### EXERCISE AIM
Please give the number of lines in the material below that contain "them", and provide nothing besides that number.

### EXERCISE DATA
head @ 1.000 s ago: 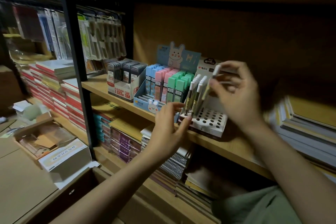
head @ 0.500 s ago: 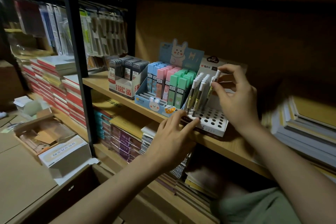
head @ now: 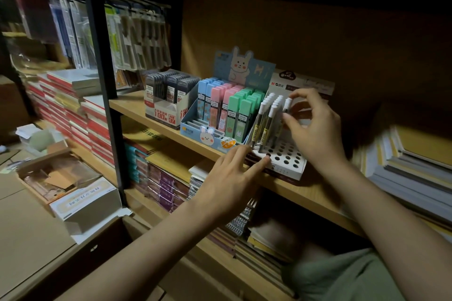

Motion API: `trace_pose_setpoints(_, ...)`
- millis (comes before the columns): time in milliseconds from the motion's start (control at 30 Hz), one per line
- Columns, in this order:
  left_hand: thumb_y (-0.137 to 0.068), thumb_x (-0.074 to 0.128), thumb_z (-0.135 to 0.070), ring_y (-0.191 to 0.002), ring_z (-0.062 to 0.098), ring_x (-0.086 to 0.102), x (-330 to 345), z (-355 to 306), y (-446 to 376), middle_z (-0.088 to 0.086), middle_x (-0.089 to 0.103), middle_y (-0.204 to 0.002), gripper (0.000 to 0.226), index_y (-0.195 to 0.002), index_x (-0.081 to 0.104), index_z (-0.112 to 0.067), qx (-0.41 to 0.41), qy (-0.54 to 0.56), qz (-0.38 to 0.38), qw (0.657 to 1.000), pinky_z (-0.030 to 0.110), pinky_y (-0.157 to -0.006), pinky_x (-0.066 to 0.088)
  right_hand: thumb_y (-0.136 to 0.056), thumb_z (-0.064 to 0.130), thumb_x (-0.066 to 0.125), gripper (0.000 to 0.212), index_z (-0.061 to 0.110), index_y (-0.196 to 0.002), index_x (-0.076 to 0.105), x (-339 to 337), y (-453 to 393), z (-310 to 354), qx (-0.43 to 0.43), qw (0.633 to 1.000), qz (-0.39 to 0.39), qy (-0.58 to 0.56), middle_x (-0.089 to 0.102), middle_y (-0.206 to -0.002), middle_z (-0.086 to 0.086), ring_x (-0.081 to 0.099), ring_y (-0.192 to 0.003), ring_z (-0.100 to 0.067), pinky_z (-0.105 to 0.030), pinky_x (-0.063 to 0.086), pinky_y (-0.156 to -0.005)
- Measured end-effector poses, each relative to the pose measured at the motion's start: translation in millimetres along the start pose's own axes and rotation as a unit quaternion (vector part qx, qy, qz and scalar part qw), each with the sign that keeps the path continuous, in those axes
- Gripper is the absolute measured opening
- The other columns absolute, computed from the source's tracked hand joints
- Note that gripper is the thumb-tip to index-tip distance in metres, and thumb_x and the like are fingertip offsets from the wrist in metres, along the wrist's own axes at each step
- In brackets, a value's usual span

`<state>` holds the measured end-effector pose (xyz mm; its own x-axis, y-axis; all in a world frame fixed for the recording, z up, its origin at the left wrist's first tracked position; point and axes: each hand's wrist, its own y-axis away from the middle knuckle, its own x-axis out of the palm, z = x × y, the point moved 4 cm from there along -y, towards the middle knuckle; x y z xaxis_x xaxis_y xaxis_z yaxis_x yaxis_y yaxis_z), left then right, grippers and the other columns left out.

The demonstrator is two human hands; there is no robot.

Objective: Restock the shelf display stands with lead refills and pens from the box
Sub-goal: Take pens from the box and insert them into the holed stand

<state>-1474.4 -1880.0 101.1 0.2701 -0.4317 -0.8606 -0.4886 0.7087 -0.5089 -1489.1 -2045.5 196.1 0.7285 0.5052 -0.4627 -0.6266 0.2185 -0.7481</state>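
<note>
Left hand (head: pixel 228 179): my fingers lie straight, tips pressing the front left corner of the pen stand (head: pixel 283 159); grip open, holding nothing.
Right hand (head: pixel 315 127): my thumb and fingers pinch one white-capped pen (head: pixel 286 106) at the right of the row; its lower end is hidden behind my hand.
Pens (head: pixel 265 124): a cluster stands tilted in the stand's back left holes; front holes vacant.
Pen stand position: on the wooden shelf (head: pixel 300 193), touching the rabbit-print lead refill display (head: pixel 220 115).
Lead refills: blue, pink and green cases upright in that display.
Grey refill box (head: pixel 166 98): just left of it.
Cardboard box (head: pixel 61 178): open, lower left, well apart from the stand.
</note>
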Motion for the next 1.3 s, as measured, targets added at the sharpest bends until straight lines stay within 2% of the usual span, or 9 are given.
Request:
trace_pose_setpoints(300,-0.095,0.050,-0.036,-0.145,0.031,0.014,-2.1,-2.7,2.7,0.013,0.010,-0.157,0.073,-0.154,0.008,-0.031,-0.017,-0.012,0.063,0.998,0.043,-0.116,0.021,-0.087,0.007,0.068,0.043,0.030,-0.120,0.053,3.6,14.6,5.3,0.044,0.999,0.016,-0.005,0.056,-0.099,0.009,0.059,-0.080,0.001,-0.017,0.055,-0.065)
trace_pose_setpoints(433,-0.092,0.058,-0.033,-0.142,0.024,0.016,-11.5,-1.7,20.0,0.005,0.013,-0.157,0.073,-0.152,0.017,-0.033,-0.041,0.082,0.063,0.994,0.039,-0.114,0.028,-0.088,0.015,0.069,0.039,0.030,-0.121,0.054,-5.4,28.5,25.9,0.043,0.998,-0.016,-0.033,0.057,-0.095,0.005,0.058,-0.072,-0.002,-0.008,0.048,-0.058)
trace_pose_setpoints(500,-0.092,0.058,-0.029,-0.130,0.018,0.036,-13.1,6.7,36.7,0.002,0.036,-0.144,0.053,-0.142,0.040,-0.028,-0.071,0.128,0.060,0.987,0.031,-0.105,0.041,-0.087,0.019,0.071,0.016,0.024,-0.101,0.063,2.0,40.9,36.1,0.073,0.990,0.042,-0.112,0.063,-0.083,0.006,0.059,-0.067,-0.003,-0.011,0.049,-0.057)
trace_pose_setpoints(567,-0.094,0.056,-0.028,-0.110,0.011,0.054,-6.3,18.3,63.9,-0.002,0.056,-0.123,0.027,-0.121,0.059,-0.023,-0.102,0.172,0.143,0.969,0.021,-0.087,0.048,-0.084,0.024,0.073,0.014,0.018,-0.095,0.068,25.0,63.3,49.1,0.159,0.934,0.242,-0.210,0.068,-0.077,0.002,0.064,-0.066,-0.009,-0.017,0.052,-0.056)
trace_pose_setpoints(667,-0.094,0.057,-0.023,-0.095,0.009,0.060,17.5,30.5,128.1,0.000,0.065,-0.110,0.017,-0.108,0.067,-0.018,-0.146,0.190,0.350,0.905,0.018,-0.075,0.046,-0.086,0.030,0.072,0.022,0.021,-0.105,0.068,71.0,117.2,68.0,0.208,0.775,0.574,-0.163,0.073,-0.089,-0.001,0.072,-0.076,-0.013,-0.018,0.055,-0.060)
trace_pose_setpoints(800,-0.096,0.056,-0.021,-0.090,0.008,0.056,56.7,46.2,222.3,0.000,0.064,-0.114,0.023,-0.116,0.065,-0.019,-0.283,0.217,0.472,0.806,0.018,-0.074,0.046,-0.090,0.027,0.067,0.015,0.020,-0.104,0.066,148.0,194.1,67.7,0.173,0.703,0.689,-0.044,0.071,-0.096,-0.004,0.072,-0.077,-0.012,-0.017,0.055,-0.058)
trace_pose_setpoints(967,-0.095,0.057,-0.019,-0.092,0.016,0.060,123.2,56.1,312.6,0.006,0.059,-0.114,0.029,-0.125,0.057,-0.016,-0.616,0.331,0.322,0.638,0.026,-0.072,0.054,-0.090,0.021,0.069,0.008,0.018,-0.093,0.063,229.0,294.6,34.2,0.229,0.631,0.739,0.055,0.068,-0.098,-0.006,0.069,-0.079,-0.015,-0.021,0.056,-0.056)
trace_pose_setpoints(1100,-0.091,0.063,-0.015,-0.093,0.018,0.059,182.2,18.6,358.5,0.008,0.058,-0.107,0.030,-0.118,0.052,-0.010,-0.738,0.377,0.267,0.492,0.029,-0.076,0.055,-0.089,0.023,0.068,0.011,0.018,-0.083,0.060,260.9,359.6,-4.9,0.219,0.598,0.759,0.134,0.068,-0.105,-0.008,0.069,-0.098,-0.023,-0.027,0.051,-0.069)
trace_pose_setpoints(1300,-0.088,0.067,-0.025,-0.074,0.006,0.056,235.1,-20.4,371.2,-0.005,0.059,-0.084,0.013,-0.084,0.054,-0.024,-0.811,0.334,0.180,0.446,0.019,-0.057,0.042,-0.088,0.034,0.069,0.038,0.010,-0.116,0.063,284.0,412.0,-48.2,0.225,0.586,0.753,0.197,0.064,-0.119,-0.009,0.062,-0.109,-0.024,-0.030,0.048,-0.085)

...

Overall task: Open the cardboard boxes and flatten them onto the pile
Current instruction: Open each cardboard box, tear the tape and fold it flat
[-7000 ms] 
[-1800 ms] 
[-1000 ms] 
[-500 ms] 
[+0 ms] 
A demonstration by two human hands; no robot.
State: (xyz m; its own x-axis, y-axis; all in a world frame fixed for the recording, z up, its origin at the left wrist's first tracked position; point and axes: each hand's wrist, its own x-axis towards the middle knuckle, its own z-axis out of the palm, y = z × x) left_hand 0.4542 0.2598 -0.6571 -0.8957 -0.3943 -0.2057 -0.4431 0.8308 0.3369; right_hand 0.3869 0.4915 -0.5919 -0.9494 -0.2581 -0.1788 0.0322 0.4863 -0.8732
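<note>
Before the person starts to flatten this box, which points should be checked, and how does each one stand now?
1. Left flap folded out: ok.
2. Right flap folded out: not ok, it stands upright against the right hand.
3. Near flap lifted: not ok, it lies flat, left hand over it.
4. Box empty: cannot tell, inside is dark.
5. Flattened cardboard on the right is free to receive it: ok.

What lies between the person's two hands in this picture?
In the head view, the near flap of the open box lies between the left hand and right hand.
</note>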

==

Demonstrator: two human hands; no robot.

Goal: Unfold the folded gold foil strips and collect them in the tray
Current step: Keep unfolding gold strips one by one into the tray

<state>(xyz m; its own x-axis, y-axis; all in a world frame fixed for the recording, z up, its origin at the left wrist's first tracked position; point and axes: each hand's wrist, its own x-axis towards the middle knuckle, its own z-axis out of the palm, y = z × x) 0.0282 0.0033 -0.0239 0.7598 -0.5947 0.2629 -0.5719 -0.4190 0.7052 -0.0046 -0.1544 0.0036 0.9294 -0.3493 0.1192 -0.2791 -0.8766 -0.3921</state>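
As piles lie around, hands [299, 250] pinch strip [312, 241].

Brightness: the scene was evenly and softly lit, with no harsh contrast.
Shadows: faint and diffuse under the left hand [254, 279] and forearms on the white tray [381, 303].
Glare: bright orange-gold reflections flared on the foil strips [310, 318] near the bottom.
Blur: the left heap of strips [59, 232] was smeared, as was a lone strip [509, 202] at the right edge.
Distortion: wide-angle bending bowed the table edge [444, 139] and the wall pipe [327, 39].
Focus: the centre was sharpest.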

### RESULT OF THIS EXERCISE
3